When the siren sounds and six fire trucks go racing though Breslau next Thursday, don’t panic.
On November 13, the Township of Woolwich, the Region of Waterloo, the Region of Waterloo International Airport, the Waterloo Regional Police Service and the City of Kitchener Fire Department will be participating in an emergency exercise.
The exercise will simulate an emergency situation involving a passenger aircraft and the Safety-Kleen industrial site in Breslau.
Woolwich Street in Breslau will be closed from 8:43 a.m. to 11 a.m. for the exercise.
Dale Martin, Woolwich deputy fire chief and community emergency management coordinator, said they’re mandated by the province to do the exercise annually, but this year they expanded to test the Woolwich plan and regional plan along with the airport and Safety-Kleen. He said Safety-Kleen has just redeveloped their plan so they want to make sure that it works.
“We’re also testing our emergency operations centre (EOC),” Martin said. “Breslau is our alternative EOC, which is brand new. We want to test that and make sure it works. Our primary EOC is the town hall. The secondary EOC we’re moving from St.

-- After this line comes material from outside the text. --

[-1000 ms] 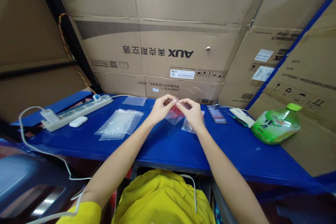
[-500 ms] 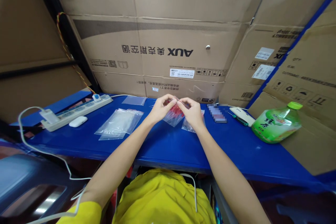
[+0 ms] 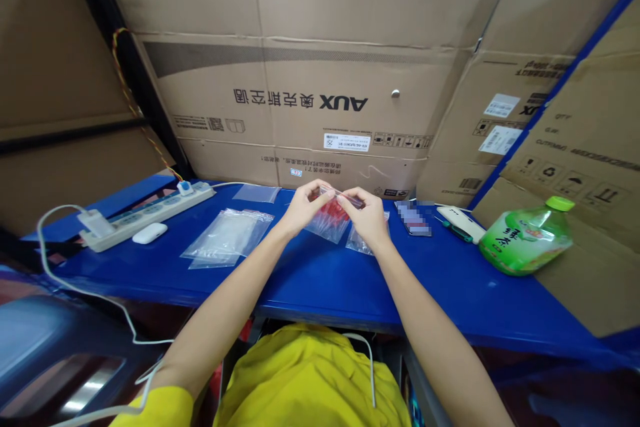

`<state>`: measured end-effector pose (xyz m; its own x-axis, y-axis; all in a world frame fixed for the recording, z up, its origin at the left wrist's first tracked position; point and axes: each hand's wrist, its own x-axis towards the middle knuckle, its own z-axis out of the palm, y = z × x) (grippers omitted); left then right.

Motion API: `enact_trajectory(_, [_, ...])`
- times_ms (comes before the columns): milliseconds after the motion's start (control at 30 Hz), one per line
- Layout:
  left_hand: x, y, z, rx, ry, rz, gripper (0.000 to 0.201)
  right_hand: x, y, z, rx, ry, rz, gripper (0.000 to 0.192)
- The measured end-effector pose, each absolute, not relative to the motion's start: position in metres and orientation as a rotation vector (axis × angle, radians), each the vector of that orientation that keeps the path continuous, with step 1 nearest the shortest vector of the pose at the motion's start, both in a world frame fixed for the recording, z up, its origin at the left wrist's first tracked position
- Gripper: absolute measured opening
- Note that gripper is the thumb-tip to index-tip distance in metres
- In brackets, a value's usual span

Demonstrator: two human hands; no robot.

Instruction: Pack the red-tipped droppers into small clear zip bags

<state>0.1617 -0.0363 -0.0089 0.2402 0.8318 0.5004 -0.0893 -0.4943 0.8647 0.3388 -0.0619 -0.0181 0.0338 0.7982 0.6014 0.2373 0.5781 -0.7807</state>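
Your left hand [image 3: 303,208] and right hand [image 3: 369,216] meet above the middle of the blue table [image 3: 320,280], and both pinch the top edge of a small clear zip bag [image 3: 330,220] with red contents. The thumb and fingertips of each hand are pressed together on the bag's mouth, left hand at its left end, right hand at its right end. The bag hangs tilted between your hands, its lower corner just over the table top.

A second small clear bag [image 3: 361,240] lies flat on the table, partly hidden under your right hand. To your left lies a pile of empty clear bags [image 3: 227,235], and 1 more clear bag [image 3: 257,193] sits further back near the cardboard boxes [image 3: 300,100]. A white power strip [image 3: 145,213] and a white earbud case [image 3: 149,233] lie at the far left. To your right you have a white and green tool [image 3: 460,222] and a green bottle [image 3: 525,237] lying on its side.
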Motion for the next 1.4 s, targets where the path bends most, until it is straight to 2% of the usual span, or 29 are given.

Jacobs to Breslau, so we’re not on the same grid as Elmira.”
Of the six fire stations in Woolwich, they plan to use three to respond to the “incident.” The details of the emergency exercise are being kept under wraps, in order to keep the exercise as realistic as possible.
They’ll also be testing a product called web EOC, which is used for managing disasters and allows communication between all the EOCs as the emergency is happening. That way they’ll be able to track anything that they’ve done to rectify the situation.

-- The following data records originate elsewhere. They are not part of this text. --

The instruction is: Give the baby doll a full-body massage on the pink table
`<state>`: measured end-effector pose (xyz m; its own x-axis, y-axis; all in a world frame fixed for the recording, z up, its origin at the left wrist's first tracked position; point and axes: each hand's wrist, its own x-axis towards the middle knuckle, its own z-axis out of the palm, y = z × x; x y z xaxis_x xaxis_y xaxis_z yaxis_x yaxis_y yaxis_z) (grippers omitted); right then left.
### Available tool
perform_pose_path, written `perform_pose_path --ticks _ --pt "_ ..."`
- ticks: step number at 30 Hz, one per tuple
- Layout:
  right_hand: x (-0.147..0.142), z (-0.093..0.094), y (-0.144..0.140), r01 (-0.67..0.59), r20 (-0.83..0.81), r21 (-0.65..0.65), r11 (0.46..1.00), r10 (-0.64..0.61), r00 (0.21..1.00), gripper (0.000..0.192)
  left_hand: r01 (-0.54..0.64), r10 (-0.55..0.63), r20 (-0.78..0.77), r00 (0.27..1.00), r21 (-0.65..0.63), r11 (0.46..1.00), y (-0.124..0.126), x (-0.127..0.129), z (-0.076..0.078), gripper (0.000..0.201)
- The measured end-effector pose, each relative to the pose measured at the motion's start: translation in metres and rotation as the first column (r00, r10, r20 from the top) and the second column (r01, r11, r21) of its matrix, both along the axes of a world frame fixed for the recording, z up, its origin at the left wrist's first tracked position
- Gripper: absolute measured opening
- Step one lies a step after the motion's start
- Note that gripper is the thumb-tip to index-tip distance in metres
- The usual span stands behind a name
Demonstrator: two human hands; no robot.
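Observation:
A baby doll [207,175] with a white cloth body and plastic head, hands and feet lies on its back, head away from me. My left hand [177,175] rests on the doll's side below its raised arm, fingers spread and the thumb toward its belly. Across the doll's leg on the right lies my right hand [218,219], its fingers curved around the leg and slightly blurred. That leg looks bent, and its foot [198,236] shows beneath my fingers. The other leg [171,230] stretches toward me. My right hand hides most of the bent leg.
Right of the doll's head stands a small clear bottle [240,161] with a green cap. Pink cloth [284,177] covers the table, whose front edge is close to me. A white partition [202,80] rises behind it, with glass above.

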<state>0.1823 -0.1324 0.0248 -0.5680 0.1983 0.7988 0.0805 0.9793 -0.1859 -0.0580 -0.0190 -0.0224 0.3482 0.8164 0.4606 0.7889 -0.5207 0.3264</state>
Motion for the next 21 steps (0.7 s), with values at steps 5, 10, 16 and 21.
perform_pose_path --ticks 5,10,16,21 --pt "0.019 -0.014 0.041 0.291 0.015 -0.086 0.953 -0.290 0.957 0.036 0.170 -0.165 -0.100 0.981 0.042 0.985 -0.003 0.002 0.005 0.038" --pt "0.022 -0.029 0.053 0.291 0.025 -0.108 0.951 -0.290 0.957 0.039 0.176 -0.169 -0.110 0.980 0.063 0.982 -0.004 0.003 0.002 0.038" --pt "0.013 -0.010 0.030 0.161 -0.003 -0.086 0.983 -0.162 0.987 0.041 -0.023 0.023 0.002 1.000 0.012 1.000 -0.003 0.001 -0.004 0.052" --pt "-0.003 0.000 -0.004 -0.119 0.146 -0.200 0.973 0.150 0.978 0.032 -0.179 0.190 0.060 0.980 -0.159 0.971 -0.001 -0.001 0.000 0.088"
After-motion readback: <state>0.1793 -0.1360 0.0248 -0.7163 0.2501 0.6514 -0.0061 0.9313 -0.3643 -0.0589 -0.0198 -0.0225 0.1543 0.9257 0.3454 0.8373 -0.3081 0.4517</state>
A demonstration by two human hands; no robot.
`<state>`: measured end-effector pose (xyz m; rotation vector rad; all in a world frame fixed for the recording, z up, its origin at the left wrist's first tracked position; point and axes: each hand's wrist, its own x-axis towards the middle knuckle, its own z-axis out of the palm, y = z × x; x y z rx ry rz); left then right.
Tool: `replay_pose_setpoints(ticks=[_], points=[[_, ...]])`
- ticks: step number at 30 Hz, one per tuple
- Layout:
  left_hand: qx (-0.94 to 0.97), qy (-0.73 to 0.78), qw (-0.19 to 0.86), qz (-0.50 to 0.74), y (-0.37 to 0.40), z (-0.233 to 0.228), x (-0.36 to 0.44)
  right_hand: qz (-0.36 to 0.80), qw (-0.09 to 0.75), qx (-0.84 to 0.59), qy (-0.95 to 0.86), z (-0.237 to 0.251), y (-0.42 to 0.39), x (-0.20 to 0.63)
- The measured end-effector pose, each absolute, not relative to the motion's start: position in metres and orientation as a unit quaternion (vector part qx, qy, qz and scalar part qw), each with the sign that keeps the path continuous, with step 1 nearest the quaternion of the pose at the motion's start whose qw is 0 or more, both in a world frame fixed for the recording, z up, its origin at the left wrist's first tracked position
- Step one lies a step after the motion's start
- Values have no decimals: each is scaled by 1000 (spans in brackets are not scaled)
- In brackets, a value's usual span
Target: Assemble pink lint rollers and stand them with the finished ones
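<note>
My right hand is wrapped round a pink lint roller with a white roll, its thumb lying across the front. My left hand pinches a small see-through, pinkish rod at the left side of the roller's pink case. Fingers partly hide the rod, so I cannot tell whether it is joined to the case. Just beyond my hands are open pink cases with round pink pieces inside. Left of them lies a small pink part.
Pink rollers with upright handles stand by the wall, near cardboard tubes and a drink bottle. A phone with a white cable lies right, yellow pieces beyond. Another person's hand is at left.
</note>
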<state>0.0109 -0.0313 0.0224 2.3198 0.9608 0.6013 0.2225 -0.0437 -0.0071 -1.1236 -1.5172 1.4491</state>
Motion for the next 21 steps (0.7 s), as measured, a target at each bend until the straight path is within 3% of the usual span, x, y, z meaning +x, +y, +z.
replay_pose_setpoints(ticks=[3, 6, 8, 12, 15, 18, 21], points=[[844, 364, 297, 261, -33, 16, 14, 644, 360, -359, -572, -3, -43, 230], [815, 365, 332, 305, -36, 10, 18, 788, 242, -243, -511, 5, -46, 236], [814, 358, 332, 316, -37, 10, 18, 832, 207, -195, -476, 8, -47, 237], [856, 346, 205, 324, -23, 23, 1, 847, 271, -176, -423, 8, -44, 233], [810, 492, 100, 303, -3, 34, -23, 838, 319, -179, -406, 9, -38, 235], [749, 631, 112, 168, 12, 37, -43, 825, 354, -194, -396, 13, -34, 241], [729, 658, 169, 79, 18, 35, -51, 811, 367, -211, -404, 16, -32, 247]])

“This past winter we had the ice storms and our biggest problem was tracking all the issues that were coming into us, like trees on hydro lines,” Martin said. “So we would report that out but we never got information back that it was looked after. This web EOC will help us keep track of that.”
Observers will be watching as the mock disaster unfolds and Martin will file a report, as required by the province by the end of the year. He said they’re trying to determine the gaps in their plan, so they can resolve them before a real, large emergency happens.

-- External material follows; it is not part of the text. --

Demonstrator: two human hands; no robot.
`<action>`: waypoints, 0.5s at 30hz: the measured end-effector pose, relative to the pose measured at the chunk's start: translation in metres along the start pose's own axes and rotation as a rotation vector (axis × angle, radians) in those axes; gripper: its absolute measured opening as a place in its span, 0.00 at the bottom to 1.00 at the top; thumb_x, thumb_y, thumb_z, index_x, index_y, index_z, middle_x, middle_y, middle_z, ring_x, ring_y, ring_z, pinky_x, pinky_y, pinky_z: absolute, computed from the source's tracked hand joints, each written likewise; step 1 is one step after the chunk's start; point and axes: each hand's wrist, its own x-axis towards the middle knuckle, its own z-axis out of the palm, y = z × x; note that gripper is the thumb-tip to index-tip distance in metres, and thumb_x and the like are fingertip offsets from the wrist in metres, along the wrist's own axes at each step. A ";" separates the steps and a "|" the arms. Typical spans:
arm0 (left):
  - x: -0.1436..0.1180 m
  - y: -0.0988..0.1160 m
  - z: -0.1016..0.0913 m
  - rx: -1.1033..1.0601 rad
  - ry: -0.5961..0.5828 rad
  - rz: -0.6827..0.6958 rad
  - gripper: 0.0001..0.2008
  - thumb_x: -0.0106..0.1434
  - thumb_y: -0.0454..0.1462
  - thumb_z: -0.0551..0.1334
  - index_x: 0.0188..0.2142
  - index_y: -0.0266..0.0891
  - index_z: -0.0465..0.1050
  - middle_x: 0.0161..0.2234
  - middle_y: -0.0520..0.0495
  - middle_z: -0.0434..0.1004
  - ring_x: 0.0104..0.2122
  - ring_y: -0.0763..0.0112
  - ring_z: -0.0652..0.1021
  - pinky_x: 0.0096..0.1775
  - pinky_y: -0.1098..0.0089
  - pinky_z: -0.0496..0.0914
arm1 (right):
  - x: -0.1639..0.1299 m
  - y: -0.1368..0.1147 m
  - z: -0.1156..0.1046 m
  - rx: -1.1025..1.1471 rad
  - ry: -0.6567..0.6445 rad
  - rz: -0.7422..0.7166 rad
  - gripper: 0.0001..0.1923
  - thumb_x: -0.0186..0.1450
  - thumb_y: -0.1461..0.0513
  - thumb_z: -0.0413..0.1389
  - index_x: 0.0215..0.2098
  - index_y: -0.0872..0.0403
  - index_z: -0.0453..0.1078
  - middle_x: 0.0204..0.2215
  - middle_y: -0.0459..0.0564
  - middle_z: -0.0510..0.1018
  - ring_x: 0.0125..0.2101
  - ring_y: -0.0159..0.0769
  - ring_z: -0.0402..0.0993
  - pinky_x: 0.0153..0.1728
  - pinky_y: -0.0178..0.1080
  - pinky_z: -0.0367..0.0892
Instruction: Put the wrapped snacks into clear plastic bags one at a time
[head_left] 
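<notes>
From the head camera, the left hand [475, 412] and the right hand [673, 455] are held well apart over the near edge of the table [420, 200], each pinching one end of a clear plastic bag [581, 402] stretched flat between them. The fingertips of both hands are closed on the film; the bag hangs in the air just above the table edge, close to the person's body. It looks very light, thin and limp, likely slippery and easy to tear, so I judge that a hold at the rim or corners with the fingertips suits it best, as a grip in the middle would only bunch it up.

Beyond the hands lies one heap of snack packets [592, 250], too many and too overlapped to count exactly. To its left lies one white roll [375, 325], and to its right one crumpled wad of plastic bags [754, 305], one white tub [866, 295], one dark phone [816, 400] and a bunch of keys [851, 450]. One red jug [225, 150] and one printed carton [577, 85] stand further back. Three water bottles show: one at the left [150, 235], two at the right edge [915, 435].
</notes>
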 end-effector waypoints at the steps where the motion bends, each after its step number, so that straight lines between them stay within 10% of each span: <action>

Rick Pedersen, Woolwich fire chief, said crews are preparing by making sure their skill-sets are up to date. They’re also focusing on communicating between other agencies because communication is always a concern.
“You have to practice until you get good at it and we don’t want to run into these situations without making sure that we’ve covered all bases,” Pedersen said.
The last plane crash near the Region of Waterloo International Airport was in August of 2012 and the last helicopter crash was in November 2011.
Martin said they’ll send a message out through their phone messaging system indicating they’re going to be having an exercise. During the exercise the siren will be set off for three minutes. Then residents will also get another telephone call stating it’s only an exercise.
“What we’re really exercising is something on a large scale disaster,” Martin said. “Our responders respond to incidents everyday. Whenever there’s a large emergency you have to start planning where you’re going to put people, how you’re going to look after people, how you’re going to warn people. It’s totally different than their everyday jobs that they do.”
There are three levels of response, depending on how many passengers are on the plane. The exercise will be a level two. Pedersen said they’ve never had a level two emergency at the airport.
Other crews responding are the airport’s firefighting truck and the City of Kitchener’s aerial unit. He said they’re testing the guideline for a mutual response to an aircraft disaster.
He said these types of exercises are all training for the different emergency crews and making them aware. You can make a mistake at these exercises and learn from them, instead of making a mistake in real life when someone might get hurt.
“There aren’t many major incidents at the airport and that’s one the problems. You have to practice and train because it’s not a regular situation,” Pedersen said.